Rising interest rates, together with higher energy and food bills, have reduced demand for new housing, slowing the growth in UK house prices. The recently announced cut in stamp duty is likely to be insufficient to support the housing market, given a continuing cost of living crisis.

The UK housing market has remained relatively strong throughout 2022. So too have house prices, although this growth has eased recently due to the economic turmoil that has emerged as a result of higher inflation and the worsening cost of living crisis.

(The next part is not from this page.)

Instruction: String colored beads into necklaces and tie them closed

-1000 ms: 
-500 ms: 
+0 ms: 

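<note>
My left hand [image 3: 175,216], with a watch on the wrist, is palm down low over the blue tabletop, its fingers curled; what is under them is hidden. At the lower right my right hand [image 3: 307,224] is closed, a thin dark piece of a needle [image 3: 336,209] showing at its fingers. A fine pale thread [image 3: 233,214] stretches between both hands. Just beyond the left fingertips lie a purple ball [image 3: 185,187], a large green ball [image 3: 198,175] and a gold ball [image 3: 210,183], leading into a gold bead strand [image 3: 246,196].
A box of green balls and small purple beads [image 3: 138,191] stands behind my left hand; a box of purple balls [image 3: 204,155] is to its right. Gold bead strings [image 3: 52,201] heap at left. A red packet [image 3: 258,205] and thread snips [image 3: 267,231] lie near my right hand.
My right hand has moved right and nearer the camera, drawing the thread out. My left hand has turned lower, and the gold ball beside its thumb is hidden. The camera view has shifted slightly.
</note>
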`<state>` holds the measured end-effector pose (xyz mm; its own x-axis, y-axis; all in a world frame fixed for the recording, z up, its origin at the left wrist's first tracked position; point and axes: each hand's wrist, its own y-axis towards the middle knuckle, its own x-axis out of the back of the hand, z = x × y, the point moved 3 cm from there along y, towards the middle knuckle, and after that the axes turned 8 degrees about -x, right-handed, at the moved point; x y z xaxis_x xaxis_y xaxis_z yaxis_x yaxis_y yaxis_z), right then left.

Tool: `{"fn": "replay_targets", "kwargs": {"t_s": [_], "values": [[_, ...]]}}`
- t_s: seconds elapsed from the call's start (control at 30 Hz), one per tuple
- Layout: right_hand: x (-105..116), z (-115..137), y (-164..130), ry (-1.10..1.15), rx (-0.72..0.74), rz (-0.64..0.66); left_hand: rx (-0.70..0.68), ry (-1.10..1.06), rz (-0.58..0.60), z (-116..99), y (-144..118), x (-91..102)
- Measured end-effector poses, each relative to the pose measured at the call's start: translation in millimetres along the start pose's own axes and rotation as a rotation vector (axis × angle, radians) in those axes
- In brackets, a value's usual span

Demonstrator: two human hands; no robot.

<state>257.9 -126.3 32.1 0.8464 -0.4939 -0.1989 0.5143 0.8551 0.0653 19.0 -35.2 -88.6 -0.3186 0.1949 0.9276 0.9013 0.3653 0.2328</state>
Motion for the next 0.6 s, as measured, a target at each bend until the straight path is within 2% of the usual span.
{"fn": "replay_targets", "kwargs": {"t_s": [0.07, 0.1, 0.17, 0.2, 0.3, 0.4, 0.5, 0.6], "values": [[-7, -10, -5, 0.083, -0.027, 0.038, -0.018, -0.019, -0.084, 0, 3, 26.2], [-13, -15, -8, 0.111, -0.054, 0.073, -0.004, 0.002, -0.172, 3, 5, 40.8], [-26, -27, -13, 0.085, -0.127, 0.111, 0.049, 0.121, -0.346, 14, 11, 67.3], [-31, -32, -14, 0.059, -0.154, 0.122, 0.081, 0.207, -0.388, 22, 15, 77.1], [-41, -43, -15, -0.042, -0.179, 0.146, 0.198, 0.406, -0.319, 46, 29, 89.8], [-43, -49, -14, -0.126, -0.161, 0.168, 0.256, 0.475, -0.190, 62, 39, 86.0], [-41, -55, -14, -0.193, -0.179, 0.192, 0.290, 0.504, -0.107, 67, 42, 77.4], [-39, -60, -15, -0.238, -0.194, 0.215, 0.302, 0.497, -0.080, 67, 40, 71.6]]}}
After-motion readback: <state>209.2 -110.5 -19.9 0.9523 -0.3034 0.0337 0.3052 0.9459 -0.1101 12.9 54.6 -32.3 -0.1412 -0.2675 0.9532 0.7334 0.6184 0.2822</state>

The latest Halifax House Price Index (for August 2022) shows that house prices increased by 0.4% from July, while the average rate of monthly house price inflation over the last year has been 0.9%. On the other hand, the average house price rose to a new record high of £294,260 in August – 11.5% higher than August 2021 (though annual house price inflation was slightly lower than July’s rate of 11.8%).

Several factors have kept house prices buoyant. On the demand side, certain groups were able to save a lot during the periods of lockdown, boosting household savings by around £200 billion. In addition, an increase in remote working led to greater demand for larger houses. Previously ultra-easy monetary policy and relaxation of counter-cyclical capital buffers by the Bank of England also contributed to keeping house prices high.

On the supply side, planning restrictions and supply chain bottlenecks over the past year have limited the procurement of key materials for construction. This has had the knock-on effect of keeping the supply of new homes tight and prices elevated (see the previous version of this piece for more details).

How is the cost of living crisis affecting the housing market?

Despite the strength that the housing market has shown against an abysmal economic backdrop, both data and survey evidence suggest that activity is slowing. The continued rises in energy and food bills are reducing demand in the housing market as people feel their budgets are squeezed. This pressure is slowing the growth of UK house prices (see Figures 1 and 2).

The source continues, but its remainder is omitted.